Thursday, October 19, 2017

On the Use of Myrrh

Myrrh (Cistus creticus or true myrrh Commiphora myrrha) was a principal ingredient in the holy anointing oil used in ancient Jerusalem and was one of the gifts brought by the wise men from the east who came to worship the infant Jesus.  In ancient times it was used in embalming, as a perfume, and mingled with wine to anesthetize those condemned to die by crucifixion.  In Genesis 37:25 as the Ishmaelites from Gilead, to whom Jacob's sons sold their brother Joseph, had camels "loaded with spices, balm and myrrh” that they were taking down to Egypt.

Exodus 30:23-25 specifies that Moses was to mix twelve and half pounds of myrrh with an equal amount of cassia, and half that amount of cinnamon and calamus, into a gallon of olive oil to make the fragrant oil to anoint the tabernacle and altar in the temple. Oil scented with myrrh was used in Esther 2:12 in a purification ritual for the queen.  Jesus was offered wine mixed with myrrh before his crucifixion (Mark 15:23). According to John's Gospel, Nicodemus and Joseph of Arimathea brought a 100-pound mixture of myrrh and aloes to wrap Jesus' body (John 19:39).

Myrrh gum, like frankincense, is a waxy resin that coagulates quickly and darkens as it ages. Liquid myrrh, or stacte, was an essential ingredient in ketoret, the holy anointing oil used by the ancient Hebrews to anoint the Tabernacle, high priests and kings.  It was greatly valued throughout the Middle East in ancient times as an antiseptic and as a healing salve applied to abrasions and other minor skin ailments.  Used topically, it was an effective analgesic against pain.
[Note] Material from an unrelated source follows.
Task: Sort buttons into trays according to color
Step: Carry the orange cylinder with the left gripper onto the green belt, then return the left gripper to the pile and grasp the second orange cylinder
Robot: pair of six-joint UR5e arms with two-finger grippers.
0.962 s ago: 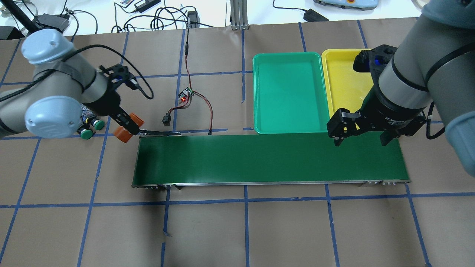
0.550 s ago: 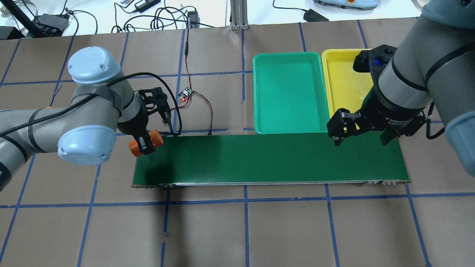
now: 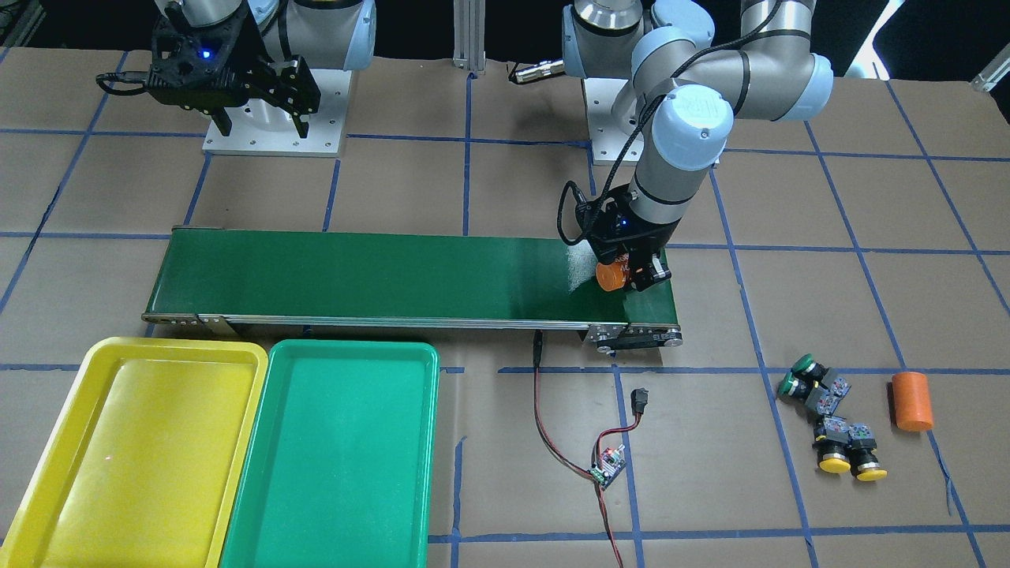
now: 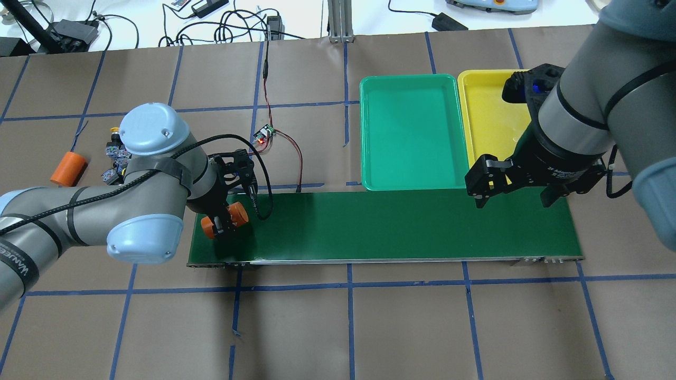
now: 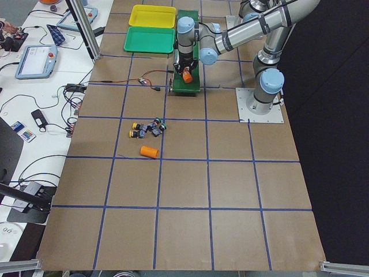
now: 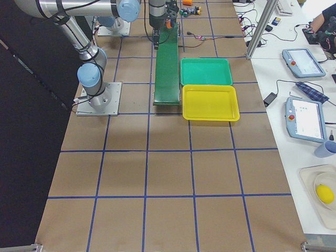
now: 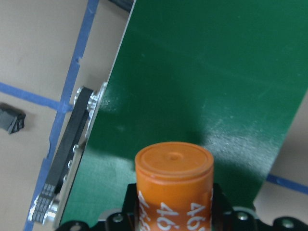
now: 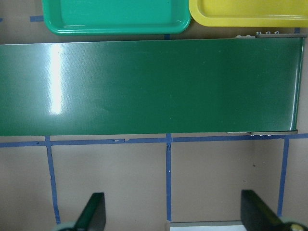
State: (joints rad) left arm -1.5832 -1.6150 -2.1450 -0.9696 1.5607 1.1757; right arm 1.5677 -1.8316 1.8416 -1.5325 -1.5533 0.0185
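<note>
Overhead exterior: left gripper (image 4: 226, 221) pinching orange cylinder (image 4: 239, 212) over conveyor belt (image 4: 396, 224) end | right gripper (image 4: 512, 202) fingers spread above far end | buttons (image 3: 828, 418) clustered on table (image 3: 473, 181), off belt | green tray (image 3: 347, 473), yellow tray (image 3: 126, 465) adjacent beside belt

You see few buttons (image 4: 115, 153) overhead: L arm covers most, well back from left gripper (image 4: 224, 220). Wrist cam crops its orange cylinder (image 7: 174, 187) at btm edge; print only partly legible.

left tool (image 3: 629, 278) gripping orange cylinder (image 3: 607, 277) over conveyor belt (image 3: 371, 272) | buttons (image 3: 828, 418) clustered on table (image 3: 505, 189)
</note>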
The myrrh mentioned in the Bible probably originated on the Arabian Peninsula. Herodotus wrote c. 5 CE that frankincense, myrrh, cassia and cinnamon were grown only in Arabia.  Diodorus Siculus wrote in 1 BCE that men passing Arabia by sea could smell a strong fragrance of spices that give health and vigor.  The Magi carrying gold, frankincense and myrrh to honor the infant Jesus (Matthew 2:11) came from the East, the region of Arabia now known as Oman where the myrrh plant is native. 

The ancient Chinese believe it to be therapeutic in the treatment of heart and liver disease as well as rheumatic, arthritic, and circulatory problems, and menopause. In modern Chinese medicine it is used to improve blood circulation and to treat traumatic injury, masses, stasis, indigestion, ulcers, colds, cough, asthma, lung congestion, arthritis pain, and cancer.   

Ancient Egyptians, Hindus and Greeks all used myrrh both as a perfume and a healing agent. Egyptians combined it with aloe to embalm the dead.  In the 5th King Sahure of Egypt funded an expedition to capture the land of Punt in order to seize its crop of myrrh.  A relief in the king’s temple shows him tending a myrrh tree in the garden of his palace.

In Western medicine myrrh extracted from is used to make medicine for indigestion, ulcers, colds, cough, asthma, lung congestion, arthritis pain, cancer, leprosy, spasms, and syphilis. It is also used as a stimulant and to increase menstrual flow.  Applied directly to the mouth it eases soreness and swelling caused by gingivitis and is used topically for hemorrhoids, bedsores, wounds, abrasions, and boils.   

In manufacturing, myrrh is used as a fragrance and fixative in cosmetics. It is also used in embalming.  It is one of the principal ingredients used to prepare the Jewish anointing ketoret and in the sacramental oil chrism used in many churches of both Eastern and Western rites.